I think it is just not worth it. This means I won't attempt to implement it. I think I defined originally the __module__ attribute for classes to support better pickling (and defined it to be a string to avoid cycles); we considered the nested classes case at the time and concluded "oh well, don't do that then". Regards, Martin
Martin v. Löwis wrote:
Walter Dörwald wrote:
So is this change wanted? useful? implementable with reasonable effort? Or just not worth it?
I think it is just not worth it. This means I won't attempt to implement it. I think I defined originally the __module__ attribute for classes to support better pickling (and defined it to be a string to avoid cycles); we considered the nested classes case at the time and concluded "oh well, don't do that then".
This sounds like this change would have a far greater chance of getting into Python if a patch existed (I guess, this is the case for all changes ;)). Bye, Walter Dörwald
Walter Dörwald wrote:
For XML: 1) Those classes are the element types and the nested classes are the attributes. 2) Being able to define those attributes as separate classes makes it possible to implement custom functionality (e.g. for validation or for handling certain attribute types like URLs, colors etc.) and 3) Those classes get instantiated when an XML tree is created or parsed. A framework that does this (and my main motivation for writing this :)) is XIST (see http://www.livinglogic.de/Python/xist/).
For the ORM case: Each top level class defines a table and the nested classes are the fields, i.e. something like this:
class person(Table): class firstname(Varchar): "The person's first name" null = False class lastname(Varchar): "The person's last name" null = False class password(Varchar): "Login password" def validate(self, value): if not any(c.islower() for c in value) and \ not any(c.isupper() for c in value) and \ not any(c.isdigit() for c in value): raise InvalidField("password requires a mix of upper and lower" "case letters and digits")
Instances of these classes are the records read from the database. A framework that does something similar to this (although AFAIK fields are not nested classes is SQLObject (http://sqlobject.org/)

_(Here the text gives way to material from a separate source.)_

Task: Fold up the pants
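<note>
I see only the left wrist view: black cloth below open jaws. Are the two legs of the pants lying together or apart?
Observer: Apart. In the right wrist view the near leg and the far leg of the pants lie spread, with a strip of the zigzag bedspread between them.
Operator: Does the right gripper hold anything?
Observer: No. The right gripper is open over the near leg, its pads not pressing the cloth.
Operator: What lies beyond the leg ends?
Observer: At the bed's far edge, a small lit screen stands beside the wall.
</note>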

So is this change wanted? useful? implementable with reasonable effort? Or just not worth it?
notice that in this cases often metaclasses are involved or could easely be, so if pickling would honor __reduce__ or __reduce_ex__ on metaclasses (which right now it doesn't treating their instances as normal classes) one could roll her own solution without the burden for the language of implementing pickling of nested classes in general, so I think that would make more sense, to add support to honor __reduce__/__reduce_ex__ for metaclasses.
Samuele Pedroni wrote:
Walter Dörwald wrote:
[User cases for pickling instances of nested classes] So is this change wanted? useful? implementable with reasonable effort? Or just not worth it?

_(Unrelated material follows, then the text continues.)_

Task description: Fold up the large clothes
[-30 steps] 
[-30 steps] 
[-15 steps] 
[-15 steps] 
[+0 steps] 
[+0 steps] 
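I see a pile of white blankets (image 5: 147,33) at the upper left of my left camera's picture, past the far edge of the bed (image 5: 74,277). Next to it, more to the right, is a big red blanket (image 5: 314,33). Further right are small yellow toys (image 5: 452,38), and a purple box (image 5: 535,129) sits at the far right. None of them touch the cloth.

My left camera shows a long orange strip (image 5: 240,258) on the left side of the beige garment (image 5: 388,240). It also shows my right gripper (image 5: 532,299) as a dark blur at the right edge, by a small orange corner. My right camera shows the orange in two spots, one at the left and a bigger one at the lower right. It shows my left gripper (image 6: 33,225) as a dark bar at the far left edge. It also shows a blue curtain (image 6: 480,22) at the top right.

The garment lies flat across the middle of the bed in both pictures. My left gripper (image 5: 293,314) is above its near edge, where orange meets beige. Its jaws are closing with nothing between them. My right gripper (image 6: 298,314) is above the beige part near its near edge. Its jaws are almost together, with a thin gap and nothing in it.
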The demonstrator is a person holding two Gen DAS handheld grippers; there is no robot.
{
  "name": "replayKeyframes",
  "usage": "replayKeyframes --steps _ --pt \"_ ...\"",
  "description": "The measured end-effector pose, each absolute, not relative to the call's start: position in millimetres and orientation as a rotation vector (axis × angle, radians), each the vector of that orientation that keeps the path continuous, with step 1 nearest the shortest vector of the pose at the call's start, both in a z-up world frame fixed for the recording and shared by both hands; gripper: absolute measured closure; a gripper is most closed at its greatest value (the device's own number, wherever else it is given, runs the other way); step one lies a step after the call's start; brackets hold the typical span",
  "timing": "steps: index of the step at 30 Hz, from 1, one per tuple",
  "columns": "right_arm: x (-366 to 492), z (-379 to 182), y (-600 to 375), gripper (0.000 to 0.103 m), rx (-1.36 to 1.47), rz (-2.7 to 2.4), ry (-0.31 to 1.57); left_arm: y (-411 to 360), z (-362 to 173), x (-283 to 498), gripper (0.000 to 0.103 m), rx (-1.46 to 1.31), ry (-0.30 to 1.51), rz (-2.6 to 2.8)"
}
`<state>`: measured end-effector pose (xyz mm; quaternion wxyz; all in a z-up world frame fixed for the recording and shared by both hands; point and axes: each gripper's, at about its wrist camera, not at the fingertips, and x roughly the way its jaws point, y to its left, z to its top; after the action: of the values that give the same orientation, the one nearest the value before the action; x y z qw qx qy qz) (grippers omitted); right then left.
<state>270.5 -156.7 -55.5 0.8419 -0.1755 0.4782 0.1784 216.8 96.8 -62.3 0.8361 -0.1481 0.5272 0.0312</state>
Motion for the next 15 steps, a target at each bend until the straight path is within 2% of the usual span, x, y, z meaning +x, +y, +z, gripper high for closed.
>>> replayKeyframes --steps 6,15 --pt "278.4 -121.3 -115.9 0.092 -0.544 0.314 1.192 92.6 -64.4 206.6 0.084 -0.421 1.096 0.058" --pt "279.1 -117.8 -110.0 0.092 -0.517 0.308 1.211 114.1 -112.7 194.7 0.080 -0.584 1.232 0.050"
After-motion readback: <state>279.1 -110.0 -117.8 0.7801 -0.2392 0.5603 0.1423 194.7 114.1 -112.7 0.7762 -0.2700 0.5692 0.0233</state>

notice that in this cases often metaclasses are involved or could easely be, so if pickling would honor __reduce__ or __reduce_ex__ on metaclasses (which right now it doesn't treating their instances as normal classes) one could roll her own solution without the burden for the language of implementing pickling of nested classes in general, so I think that would make more sense, to add support to honor __reduce__/__reduce_ex__ for metaclasses.
Sorry, I don't understand: In most cases it can be possible to work around the nested classes problem by implementing custom pickling functionality (getstate/setstate/reduce/reduce_ex). But it is probably impossible to implement this once and for all in a common base class, because there's no way to find the real name of the nested class (or any other handle that makes it possible to retrieve the class from the module on unpickling). And having the full name of the class available would certainly help in debugging. Bye, Walter Dörwald
Walter Dörwald wrote:
Samuele Pedroni wrote:
Walter Dörwald wrote:
[User cases for pickling instances of nested classes] So is this change wanted? useful? implementable with reasonable effort? Or just not worth it?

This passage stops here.